The state of emergency, or lockdowns elsewhere for that matter, are not in place because there is a pandemic, they are in place because they are supposed to buy space in ICUs which would otherwise be overcrowded. While in places where emergency measures have been lifted there are occasionally clusters or localised outbreaks, as in ROK, there is no evidence yet for second spikes. What everyone is aiming for is a controlled outbreak, where we can allow the virus to filter through the population that is manageable for healthcare facilities—this is the only way the virus will eventually die down; a vaccine is possible, but unlikely to come before it is no longer useful.
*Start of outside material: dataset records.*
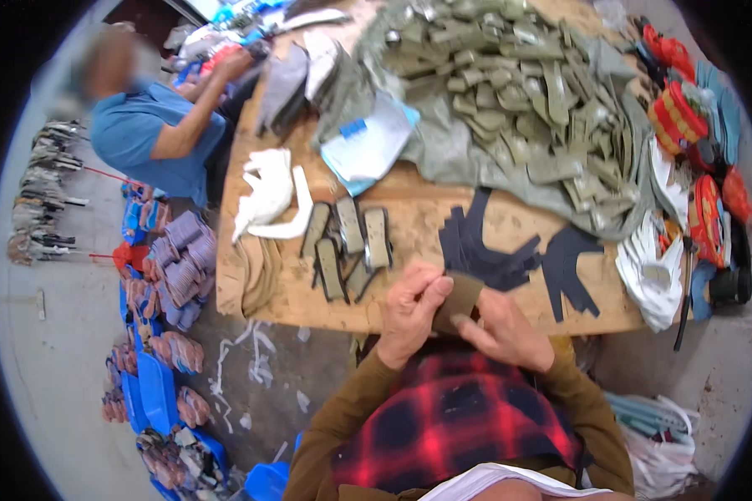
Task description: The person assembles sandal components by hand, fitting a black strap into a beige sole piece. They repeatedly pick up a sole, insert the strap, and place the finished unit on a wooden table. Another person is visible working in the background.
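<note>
Pinching between both bare hands a small, flat, olive-brown panel of what looks like fabric or soft sheet material (458,302), the person is, as far as I can judge, at a handling step: gripping and lining up this one part by its edges. It is held just off the near edge of the pale wooden table (302,316), above the lap. The left hand (409,313) is closed, thumb and curled fingertips nipping the panel's left side; the right hand (503,327) is partly closed, its thumb along the lower right edge, though its other fingers are too hidden to tell how firmly they press. The next move calls, I would judge, for steady thumbs and level edges so the panel does not slip or crease. Just beyond the hands lie flat, dark navy, branching cut-outs (486,257), with a similar dark forked piece (566,265) to their right. Left of those sit oblong olive pads with black edging (332,271), and, farther left, curved tan pieces (259,275). Beyond, a large heap of glossy olive-green parts (518,100) rests on a grey-green sheet (455,159).
</note>
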`<move>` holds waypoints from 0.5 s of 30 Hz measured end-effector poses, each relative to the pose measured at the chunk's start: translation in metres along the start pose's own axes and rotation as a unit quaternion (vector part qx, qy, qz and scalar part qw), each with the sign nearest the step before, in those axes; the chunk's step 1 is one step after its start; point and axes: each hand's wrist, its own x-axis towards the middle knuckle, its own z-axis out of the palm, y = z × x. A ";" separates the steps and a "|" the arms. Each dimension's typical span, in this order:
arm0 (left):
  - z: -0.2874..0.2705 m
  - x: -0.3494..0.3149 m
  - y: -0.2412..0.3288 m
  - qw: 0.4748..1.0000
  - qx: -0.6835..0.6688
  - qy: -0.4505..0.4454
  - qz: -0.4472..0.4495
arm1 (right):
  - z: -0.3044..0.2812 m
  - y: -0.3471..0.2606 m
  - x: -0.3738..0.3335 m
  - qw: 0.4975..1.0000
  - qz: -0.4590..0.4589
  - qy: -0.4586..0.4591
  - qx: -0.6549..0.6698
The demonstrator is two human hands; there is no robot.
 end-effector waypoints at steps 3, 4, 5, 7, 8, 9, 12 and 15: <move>0.000 0.016 0.013 0.997 -0.038 -0.018 -0.063 | -0.002 -0.004 0.000 0.998 0.056 -0.024 0.012; -0.001 0.019 0.015 0.995 -0.046 -0.030 -0.088 | -0.005 -0.005 0.001 0.994 0.095 -0.051 0.007; -0.001 0.024 0.017 0.995 -0.030 -0.028 -0.093 | -0.009 -0.006 0.006 0.995 0.081 -0.051 0.010; 0.006 0.025 0.019 0.993 -0.067 -0.013 -0.091 | -0.011 -0.007 0.003 0.995 0.078 -0.057 0.018; 0.008 0.028 0.020 0.992 -0.084 -0.005 -0.092 | -0.013 -0.006 0.004 0.997 0.059 -0.042 0.038; 0.009 0.029 0.014 0.993 -0.093 0.001 -0.076 | -0.014 -0.004 0.005 0.997 0.048 -0.027 0.059; 0.009 0.030 0.013 0.991 -0.120 -0.018 -0.049 | -0.021 -0.007 0.001 0.989 0.093 0.014 0.115; -0.008 0.007 0.002 0.964 -0.167 -0.092 -0.188 | -0.024 -0.007 0.000 0.972 0.150 0.007 0.179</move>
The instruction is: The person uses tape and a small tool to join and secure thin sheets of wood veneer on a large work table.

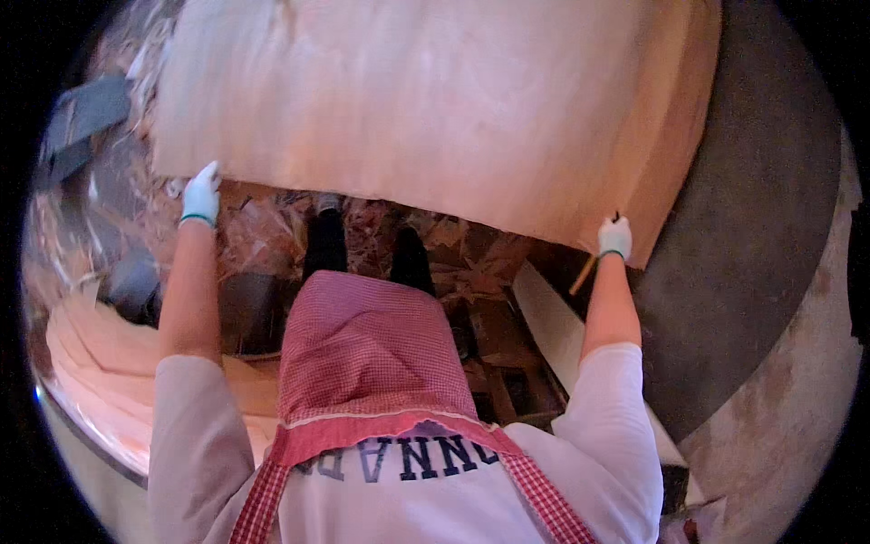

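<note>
A large, thin, pale-tan wood veneer sheet (426,109) spreads out in front of me, its near edge running between my hands. My left hand (202,193), in a white glove with a green cuff, is closed on the near left corner. At the right end of that edge my right hand (615,238), gloved the same way, is closed against the sheet. A thin stick-like tool (584,275) also sits in this hand; its light wooden handle sticks out below and a small dark tip shows above. Its exact kind is unclear.
Torn veneer scraps (263,227) litter the floor around my feet. More pale sheets (109,363) lie at the lower left, near grey blocky objects (95,113). A dark flat surface (743,254) extends on the right, with a long pale beam (548,317) beside my right arm.
</note>
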The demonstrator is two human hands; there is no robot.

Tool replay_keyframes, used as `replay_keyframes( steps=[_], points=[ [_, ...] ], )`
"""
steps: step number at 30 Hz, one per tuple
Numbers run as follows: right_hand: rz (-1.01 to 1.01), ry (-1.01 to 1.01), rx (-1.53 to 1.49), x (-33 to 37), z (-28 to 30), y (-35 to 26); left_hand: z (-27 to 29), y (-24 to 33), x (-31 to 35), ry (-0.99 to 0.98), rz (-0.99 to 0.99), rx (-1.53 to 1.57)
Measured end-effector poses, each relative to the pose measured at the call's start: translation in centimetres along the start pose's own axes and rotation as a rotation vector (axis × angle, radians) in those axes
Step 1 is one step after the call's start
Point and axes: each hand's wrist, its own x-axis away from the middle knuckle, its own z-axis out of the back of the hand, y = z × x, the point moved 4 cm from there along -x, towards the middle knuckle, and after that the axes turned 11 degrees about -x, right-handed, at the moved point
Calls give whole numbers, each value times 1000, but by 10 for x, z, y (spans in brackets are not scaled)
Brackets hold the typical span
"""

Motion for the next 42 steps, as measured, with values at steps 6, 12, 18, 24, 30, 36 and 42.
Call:
replay_keyframes(
  steps=[6, 12, 18, 24, 30, 36, 42],
  points=[
    [-43, -37, -18, -21, -22, 31, 0, -30, -61, -10, -35, 21],
    [206, 178, -477, -16, -27, 45, -25, 4, -7, 242, -430, -106],
    [284, 133, -609, 82, -67, 123, -129, 40, 198, 506, -868, -938],
    [16, 37, -455, 64, -66, 137, -245, 33, 242, 237, -1158, -1365],
    [-343, 129, -279, 70, -52, 270, -257, 27, 225, 66, -1083, -1557],
    [-385, 357, -236, 52, 15, 339, -265, 36, 222, -21, -1072, -1628],
    [-237, 373, -368, 9, 85, 304, -259, 34, 221, -34, -1031, -1630]
  ],
)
What would be most important, in my opinion, is keeping care homes and the elderly or those with pre-existing conditions under an essential lockdown (only if they consent of course), while allowing the rest of society to continue and get this virus that is statistically speaking going to be mostly harmless to them.
1 ( +1 / -0 )
A South Korean study showed that not only does SARS-CoV-2 pass through a regular mask, but that there was plenty of virus on the outside the mask and none on the inside. So as far as the virus is concerned it appears like the mask isn't there. N95 respirators were not tested. This would go a long way to explaining why we see spread in hospitals even when medical personnel have protective gear on. The virus molecules are just too small for masks to have an effect. It's nice that people wear masks as a sign of their care for public welfare, but it's actually not going to help anyone realistically.
-2 ( +0 / -2 )
Clearly there has been a massive reduction in outings, and JT is being quite selective in the locations they are taking as representative of Japanese behaviour. However, it is likely people are not yet convinced that a lockdown will do anything. Having seen the peak of reported infections only four days (April 11) after the state of emergency was called and a decline ever since, there is little evidence that social distancing has had any effect, and that the peak number of actual infections and thus the beginning of herd immunity was reached about 10 days prior, i.e. around April 1st. When we have seen this year's influenza A season far outpeak the SARS-CoV-2 peaks in terms of hospitalisation, the so called expert and governmental advice on this matter is day by day appearing to lack credibility. Many people won't be convinced (and will resist with some vehemence alternative opinions as if they were mad) until the end of the summer or this year, when we can step back and see all the data in perspective, and at that time we are going to have a very serious blow dealt to the public trust in health and governmental officials, except for those who looked at things realistically.